Madrid To Mexico City, Apartment Shopping In Our Airbnb Age

Andrés Manuel López Obrador at the presentation of his book ''Oye, Trump''
Central Mexico City near Zócalo square.
Alidad Vassigh

MADRID — As a freelancer without a fixed salary, I'm rather desperate to buy a studio apartment, something to help ground me in these turbulent times and provide at least some measure of financial security.

So far my search has focused on two places: Mexico City and Madrid. The former has a well-established reputation for affordability, the latter is just emerging from a major housing crisis. Either way, I figured, I'm bound to find something. Unfortunately, though, I've bumped up against a big new factor in the real estate market: Airbnb and its ilk.

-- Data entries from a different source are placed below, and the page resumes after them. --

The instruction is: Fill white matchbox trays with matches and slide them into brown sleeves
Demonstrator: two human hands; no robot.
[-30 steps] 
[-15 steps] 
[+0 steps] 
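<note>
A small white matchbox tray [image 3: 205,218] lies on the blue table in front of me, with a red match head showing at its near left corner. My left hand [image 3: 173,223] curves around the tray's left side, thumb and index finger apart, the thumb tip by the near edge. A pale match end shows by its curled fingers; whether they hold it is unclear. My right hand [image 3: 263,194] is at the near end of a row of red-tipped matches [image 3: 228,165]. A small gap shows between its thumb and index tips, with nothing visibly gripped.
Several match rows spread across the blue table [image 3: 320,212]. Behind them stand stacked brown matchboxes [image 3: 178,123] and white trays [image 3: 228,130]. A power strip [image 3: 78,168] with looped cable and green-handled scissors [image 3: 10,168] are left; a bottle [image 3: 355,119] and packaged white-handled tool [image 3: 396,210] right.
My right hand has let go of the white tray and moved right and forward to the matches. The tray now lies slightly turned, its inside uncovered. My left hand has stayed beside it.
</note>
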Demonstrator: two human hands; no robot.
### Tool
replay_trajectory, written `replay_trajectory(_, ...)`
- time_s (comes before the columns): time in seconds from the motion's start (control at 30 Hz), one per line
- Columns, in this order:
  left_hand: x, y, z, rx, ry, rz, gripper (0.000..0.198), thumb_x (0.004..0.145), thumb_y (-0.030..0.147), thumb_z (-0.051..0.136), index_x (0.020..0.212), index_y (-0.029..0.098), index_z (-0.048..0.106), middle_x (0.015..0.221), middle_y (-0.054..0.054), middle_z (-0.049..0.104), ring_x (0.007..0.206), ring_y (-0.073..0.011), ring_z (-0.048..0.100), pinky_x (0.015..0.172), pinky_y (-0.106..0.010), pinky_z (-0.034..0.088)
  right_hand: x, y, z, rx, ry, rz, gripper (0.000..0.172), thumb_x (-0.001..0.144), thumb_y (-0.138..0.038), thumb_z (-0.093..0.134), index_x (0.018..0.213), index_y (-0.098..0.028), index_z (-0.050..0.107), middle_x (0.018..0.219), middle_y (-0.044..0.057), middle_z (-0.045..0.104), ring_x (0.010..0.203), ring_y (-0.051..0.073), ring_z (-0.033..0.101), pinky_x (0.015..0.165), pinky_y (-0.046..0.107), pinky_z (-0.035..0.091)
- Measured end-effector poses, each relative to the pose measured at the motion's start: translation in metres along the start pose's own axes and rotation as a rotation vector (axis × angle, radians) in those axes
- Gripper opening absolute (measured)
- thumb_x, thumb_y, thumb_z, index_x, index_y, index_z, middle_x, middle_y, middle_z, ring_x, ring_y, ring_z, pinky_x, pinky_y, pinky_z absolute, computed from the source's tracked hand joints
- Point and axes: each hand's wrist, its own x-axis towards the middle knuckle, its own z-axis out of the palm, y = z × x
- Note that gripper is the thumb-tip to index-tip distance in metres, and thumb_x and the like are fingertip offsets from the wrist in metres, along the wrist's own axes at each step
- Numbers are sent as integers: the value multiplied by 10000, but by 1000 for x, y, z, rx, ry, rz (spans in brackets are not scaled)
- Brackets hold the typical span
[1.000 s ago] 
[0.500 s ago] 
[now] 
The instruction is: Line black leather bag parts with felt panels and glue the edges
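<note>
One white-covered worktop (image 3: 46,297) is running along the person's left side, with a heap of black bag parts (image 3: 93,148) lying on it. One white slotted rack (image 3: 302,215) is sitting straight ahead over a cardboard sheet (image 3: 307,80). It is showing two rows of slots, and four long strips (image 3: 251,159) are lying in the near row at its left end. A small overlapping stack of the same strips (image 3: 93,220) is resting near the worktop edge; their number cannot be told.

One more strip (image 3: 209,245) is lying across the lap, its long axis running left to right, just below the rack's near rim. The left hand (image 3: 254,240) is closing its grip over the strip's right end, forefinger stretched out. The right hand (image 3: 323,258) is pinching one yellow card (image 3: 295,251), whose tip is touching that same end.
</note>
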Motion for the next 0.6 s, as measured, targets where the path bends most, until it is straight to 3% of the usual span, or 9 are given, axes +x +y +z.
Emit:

In early 2016, I visited several 30-square-meter apartments in the historic center of Mexico City, near the famous Zócalo square. The asking price, in each case, was the equivalent of about 100,000 euros. Truth be told, that's just about what I can fork over. Still, that's no trifling sum. And if I were to spend that amount of money, I'd like my new digs to be more than a dismal dump.

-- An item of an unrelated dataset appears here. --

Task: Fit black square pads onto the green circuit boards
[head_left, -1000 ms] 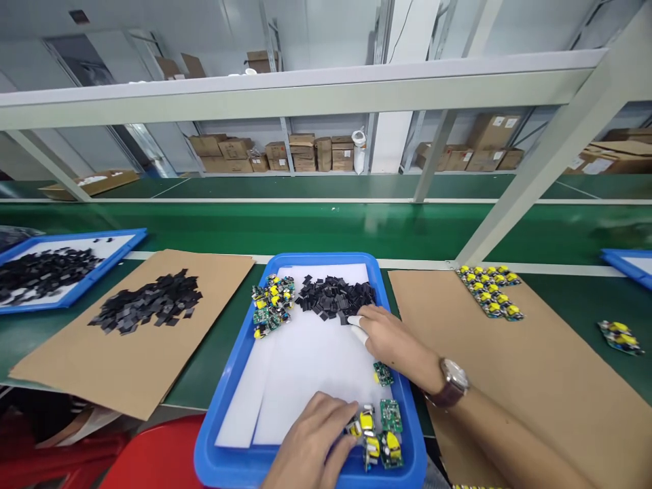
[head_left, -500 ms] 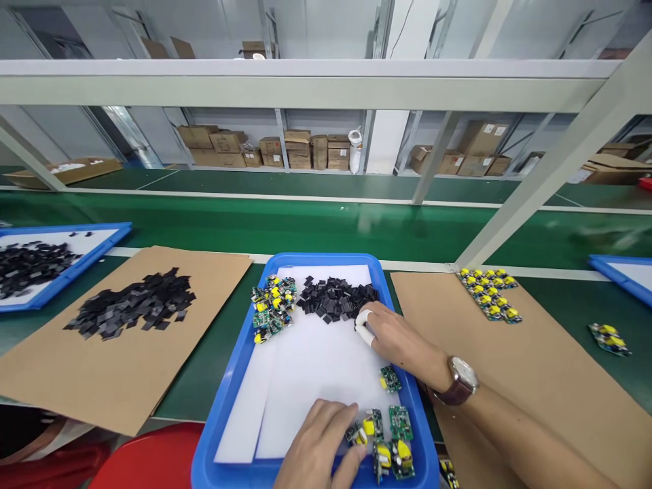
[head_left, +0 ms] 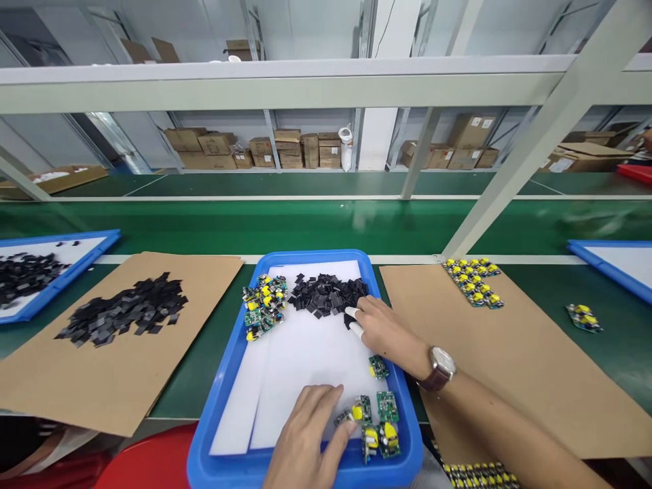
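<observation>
A blue tray point(head_left: 225, 380) lined with white sheets lies before me. My left hand point(head_left: 305, 435) rests low in it, fingers curved and apart, the thumb beside a small circuit board point(head_left: 343, 417). More circuit boards with yellow parts point(head_left: 388, 436) lie right of that hand. Farther up, my right hand point(head_left: 387, 333), with white covers on two fingertips and a wristwatch, is at the right edge of a pile of small black rectangular pieces point(head_left: 326, 296). Its fingertips close around a black piece point(head_left: 348, 320), partly hidden. A heap of circuit boards point(head_left: 265, 302) sits at the tray's upper left.
Cardboard on the left point(head_left: 112, 373) bears another pile of black pieces point(head_left: 130, 309). Cardboard on the right point(head_left: 458, 353) holds rows of boards point(head_left: 473, 282). A blue-rimmed tray point(head_left: 96, 255) stands far left. A white frame post point(head_left: 514, 156) slants up at right; a green conveyor point(head_left: 305, 227) runs behind.
The view has shifted slightly to the right. My right fingers have spread a little at the pile's edge, and a black piece shows between them. My left hand stays beside the boards, its index finger lifted slightly away.
</observation>
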Demonstrator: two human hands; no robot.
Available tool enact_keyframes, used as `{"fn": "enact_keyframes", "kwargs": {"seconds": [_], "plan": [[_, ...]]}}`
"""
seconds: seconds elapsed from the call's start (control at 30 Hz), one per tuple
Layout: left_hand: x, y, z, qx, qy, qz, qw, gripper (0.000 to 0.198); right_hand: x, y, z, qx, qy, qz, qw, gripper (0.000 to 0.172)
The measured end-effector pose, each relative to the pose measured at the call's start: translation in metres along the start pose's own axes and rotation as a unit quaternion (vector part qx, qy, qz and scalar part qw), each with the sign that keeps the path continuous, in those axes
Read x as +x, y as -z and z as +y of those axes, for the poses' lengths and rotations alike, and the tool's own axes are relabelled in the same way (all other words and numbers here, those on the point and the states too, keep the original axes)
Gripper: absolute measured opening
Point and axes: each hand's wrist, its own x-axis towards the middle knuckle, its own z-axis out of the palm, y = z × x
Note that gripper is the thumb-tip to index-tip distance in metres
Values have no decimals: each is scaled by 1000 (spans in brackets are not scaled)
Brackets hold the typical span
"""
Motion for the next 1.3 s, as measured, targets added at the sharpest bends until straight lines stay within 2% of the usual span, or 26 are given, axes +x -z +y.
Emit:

But while that may be an entirely reasonable expectation, it's not, as it turns out, a very realistic one. As I viewed several units on sale in the same building that day, my spirits sank as I wish prices would have done. The apartments were darkish, rectangular spaces with cheap fittings and no street view. Also, the sleeping areas were positioned about two meters from the neighbor's front door.

Neat, bright little flats, I was coming to realize, are a rare breed these days. And the few that are available are worth their weight in gold. Why? Because of their potential as short term rentals.

Too bad. The building I'd visited was a restored 1930s gem, with a nice elevator, beautiful handrails and door knobs, and even a protocol for trash disposal (a triumph in Mexico!). I was tempted.

The real estate agent followed up a few days later with a phone call. "What did you think of our flats?" she asked. I said I'd have to rearrange the decor and rip up the linoleum flooring, so could pay about 80,000 euros for the nicest of the ones she showed me, which had partial views of a church dome outside. I also told her they'd have to remove the white leather and chrome furniture being sold with the flat, as I had no intention of opening a brothel. No sale there.

Mexico City has long been one of the world's more affordable large and liveable cities. But in the past several years, property prices have soared, in part because of a booming urban economy and increasingly accessible loans market, but also because of the rise of online rentals, which has prompted many to pump cash into property. A report from early 2016 estimated house prices to have risen at about seven times the nationwide rate over the past five to six years.

Across the Atlantic, sales and rental prices are rising again.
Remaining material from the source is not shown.